Aces on the trial. Great decision to write it. Fine writing. I didn't write while I held 3 a.m. "soirees" of one, doors wide open, wearing my best dresses and playing clarinet: all fun, no devil, but one Sunday, Hitler showed (the bartender where I didn't drink later doubted me for saying I "think" about the Holocaust. She said, "Why do you think about the Holocaust? You're not Jewish."): then the doorbell rang and Kent Pentgelly pulled me out of the house shaken and ten pounds down for a prayer. The evil passed. We fell laughing on the hill.
interesting comment, not sure whatcha mean, hon. this piece was no trial, been reworked quite a few times. or did you mean the story was about a trial? do you know bill wilson?
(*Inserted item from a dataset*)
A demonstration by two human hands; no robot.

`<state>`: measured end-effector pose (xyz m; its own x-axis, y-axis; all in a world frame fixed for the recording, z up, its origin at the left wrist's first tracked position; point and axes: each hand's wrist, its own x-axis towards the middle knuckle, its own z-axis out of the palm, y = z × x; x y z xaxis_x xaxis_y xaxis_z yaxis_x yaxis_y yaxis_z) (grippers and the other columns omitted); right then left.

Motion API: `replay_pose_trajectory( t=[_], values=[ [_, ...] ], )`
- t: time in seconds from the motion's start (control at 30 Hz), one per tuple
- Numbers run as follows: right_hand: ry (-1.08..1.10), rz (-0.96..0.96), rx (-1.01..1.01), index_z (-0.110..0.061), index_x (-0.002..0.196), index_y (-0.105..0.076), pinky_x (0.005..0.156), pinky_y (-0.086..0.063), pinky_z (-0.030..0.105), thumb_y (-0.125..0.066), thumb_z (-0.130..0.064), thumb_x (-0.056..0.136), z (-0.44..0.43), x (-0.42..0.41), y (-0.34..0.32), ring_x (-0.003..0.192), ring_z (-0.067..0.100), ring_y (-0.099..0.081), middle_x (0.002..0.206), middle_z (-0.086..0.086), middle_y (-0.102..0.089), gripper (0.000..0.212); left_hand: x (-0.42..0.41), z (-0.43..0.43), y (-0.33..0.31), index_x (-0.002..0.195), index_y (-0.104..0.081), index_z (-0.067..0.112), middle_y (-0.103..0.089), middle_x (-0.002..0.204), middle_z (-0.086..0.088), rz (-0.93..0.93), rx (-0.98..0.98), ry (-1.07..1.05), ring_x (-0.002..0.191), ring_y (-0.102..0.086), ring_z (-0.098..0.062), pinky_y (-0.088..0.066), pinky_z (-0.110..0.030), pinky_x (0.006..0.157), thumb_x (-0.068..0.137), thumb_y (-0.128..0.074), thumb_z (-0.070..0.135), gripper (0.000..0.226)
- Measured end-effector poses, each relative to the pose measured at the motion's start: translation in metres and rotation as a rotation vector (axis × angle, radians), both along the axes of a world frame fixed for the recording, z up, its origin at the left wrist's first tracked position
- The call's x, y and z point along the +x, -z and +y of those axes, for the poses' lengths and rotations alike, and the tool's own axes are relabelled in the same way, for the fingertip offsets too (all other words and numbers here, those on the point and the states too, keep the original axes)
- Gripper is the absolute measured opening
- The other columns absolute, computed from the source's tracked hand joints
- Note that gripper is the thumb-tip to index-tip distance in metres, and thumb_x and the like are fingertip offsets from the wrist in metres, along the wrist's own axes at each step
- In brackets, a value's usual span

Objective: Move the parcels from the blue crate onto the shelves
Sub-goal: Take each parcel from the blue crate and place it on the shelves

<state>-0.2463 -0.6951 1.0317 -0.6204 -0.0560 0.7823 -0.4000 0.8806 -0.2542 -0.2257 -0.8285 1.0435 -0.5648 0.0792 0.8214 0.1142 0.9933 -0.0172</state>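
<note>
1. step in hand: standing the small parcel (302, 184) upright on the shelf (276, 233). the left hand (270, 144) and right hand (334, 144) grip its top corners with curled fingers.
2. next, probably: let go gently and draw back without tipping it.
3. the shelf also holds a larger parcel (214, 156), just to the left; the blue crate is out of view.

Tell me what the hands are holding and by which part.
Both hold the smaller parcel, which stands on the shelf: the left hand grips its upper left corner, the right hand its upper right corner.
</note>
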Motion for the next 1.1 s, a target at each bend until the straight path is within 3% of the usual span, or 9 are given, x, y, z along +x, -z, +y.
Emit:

If you look at a picture of William Carlos Williams then at a picture of Bill Wilson then back then back again, then look at a picture of my grandfather who looked variously African and caucasian during different times in his life, then you learn something as I learned it. Someone said my grandfather, a chemist in the grain industry, for ADM, was a pinko. I wish they'd put Bill W.'s picture on the damned clubhouse wall. Instead, it was the steps, and after I had done reading them as common sense I began reading them as code, my eyes darting ... they thought "grave disorders" then I wrote to no one in particular about Wm Burroughs -- the women there never drank except one millionairess-newcomer-leader. I'm a tippler and stay friends with Bill's friends.
Trial vis a vis Kafka.
hmmm, only know 3 pickles that reverted to cukes. most got more pickled, died or re-entered rooms, tail between legs. me, i just can't take the chance on finding out. in fact, this tale came outta me noggin at a very happy time, one morning, when i had enuff sleep in me to free up the imagination express. re-read it a few hours ago, recognizing very little actual past but lotsa extrapolation, whereas the first 2 paragraphs in "Inevitable break down" were accurate autobiographic metaphors.
I think it's one of the ripest areas of experience to try to write about, and it takes on inherent fictional dimensions, inherent, like dreams. I'll read "inevitable break down" next. Thanks for the pickles, cuke analogy.